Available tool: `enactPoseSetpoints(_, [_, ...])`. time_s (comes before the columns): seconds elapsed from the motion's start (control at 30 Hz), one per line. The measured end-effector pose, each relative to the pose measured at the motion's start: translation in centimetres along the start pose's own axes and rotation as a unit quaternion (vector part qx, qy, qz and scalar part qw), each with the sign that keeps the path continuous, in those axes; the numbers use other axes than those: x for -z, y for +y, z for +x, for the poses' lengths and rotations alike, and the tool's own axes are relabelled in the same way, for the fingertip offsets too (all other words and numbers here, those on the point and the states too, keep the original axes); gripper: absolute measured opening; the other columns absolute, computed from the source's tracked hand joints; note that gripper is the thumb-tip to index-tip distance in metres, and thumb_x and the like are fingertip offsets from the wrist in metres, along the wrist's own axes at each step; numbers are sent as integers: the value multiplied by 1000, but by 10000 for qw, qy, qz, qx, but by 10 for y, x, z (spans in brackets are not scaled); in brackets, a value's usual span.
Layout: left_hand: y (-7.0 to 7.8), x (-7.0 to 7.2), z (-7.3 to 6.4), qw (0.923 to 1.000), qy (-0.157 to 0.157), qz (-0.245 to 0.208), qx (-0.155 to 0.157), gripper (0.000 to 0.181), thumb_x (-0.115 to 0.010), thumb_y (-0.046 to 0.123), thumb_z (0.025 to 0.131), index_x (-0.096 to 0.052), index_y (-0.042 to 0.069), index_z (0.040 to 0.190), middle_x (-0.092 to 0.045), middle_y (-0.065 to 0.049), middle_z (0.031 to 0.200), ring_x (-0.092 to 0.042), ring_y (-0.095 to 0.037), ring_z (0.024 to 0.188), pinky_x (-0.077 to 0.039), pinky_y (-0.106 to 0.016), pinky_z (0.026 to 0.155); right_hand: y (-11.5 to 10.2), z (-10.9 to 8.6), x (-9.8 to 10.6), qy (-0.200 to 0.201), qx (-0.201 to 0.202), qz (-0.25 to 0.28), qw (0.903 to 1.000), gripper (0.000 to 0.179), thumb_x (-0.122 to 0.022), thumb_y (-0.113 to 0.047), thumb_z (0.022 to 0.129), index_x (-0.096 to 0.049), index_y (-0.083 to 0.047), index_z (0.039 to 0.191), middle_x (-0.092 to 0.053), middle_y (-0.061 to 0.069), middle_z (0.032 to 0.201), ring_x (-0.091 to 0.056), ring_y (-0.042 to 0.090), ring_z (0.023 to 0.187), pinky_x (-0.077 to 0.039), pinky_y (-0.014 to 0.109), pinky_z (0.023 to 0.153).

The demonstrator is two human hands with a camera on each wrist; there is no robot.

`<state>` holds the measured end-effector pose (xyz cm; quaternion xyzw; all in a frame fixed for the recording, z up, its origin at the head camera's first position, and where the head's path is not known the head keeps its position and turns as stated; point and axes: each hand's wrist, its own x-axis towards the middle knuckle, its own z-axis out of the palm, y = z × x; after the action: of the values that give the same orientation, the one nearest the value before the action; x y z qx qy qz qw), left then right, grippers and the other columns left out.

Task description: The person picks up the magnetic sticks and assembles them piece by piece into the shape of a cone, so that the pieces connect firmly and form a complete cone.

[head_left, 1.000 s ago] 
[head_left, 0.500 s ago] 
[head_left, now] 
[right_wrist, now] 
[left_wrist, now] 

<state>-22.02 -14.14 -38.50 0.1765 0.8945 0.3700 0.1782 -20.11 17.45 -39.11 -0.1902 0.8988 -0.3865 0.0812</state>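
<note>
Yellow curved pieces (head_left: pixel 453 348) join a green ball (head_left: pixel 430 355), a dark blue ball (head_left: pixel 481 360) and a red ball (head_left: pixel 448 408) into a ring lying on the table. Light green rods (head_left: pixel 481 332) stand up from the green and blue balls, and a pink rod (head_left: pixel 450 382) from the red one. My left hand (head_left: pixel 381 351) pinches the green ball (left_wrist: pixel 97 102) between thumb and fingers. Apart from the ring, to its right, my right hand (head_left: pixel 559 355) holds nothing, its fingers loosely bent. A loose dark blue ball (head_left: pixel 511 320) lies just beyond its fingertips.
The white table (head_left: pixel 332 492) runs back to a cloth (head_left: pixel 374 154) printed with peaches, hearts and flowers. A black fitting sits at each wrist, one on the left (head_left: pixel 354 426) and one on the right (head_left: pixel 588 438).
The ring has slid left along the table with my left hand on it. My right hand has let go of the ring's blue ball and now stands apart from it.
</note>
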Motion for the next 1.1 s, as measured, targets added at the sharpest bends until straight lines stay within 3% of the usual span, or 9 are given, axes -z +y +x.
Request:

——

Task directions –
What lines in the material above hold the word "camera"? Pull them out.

Solution to the exercise –
The demonstrator is two human hands with a camera on each wrist; there is no robot.
`<state>` holds the measured end-effector pose (xyz cm; quaternion xyzw; all in a frame fixed for the recording, z up, its origin at the head camera's first position, and where the head's path is not known the head keeps its position and turns as stated; point and axes: each hand's wrist, its own x-axis towards the middle knuckle, its own z-axis out of the palm, y = z × x; after the action: of the values that give the same orientation, the one nearest the value before the action; x y z qx qy qz qw), left then right, grippers and the other columns left out.

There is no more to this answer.